Copy out all lines in the data below containing the string "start".

---------------

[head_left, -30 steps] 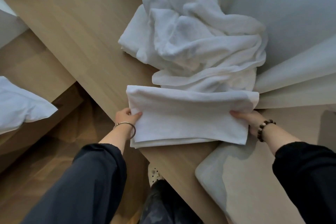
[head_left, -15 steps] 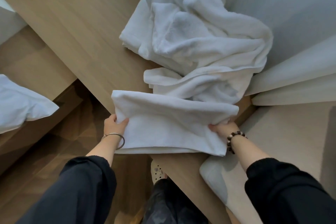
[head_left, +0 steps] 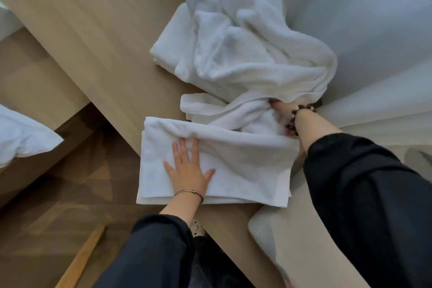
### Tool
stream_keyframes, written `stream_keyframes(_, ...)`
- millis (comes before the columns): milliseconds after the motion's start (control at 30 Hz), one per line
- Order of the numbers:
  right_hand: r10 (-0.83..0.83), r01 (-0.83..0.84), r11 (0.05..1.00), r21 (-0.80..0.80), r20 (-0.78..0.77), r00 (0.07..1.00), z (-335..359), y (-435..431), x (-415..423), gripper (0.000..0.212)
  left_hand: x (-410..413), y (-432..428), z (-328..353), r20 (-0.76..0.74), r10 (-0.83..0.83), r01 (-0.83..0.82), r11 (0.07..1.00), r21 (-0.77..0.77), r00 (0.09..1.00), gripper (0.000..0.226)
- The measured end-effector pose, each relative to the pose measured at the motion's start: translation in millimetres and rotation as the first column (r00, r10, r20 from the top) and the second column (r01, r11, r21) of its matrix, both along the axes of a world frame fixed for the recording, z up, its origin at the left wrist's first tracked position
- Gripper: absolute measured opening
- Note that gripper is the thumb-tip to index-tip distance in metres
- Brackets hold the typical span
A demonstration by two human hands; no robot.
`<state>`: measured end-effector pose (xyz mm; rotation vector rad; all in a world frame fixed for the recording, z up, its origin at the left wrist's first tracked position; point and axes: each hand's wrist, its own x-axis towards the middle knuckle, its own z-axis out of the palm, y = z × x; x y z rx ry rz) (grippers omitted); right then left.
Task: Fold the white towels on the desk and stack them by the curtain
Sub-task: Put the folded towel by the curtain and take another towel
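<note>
- Left hand (head_left: 188,168) lies flat on the folded towel (head_left: 245,170), fingers straight and spread, pressing it down and clasping nothing.
- That folded towel sits at the near edge of the desk (head_left: 105,30), and its near side overhangs that edge.
- Right hand (head_left: 281,107) reaches past the towel's far right corner into the loose towels (head_left: 245,54). Its fingers are buried in the cloth, and the folds gather into it, so it appears clenched on a bunch of them.
- The loose towels are heaped at the far side of the desk, against the curtain (head_left: 374,30) and touching the folded towel's far edge.
- Risk: dragging a loose towel toward the near edge could catch the folded one, rumple it or push it off the desk if the flat hand lifts.
- Risk: the heap is tangled, so one pull may bring several towels along.
- Beyond the desk, a pillow (head_left: 21,138) lies to the left and a pale cushion (head_left: 292,241) to the near right.
</note>
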<state>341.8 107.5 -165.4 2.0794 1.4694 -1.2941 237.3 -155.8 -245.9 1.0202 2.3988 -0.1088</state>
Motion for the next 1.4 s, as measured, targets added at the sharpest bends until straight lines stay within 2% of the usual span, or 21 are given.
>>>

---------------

**Problem solution**
- millis (comes before the columns): milliseconds after the motion's start (control at 30 Hz), one per line
- The measured end-effector pose, each relative to the pose measured at the motion's start: translation in millimetres and rotation as the first column (r00, r10, r20 from the top) and the second column (r01, r11, r21) of its matrix, both along the axes of a world frame fixed for the recording, z up, its origin at the left wrist's first tracked position

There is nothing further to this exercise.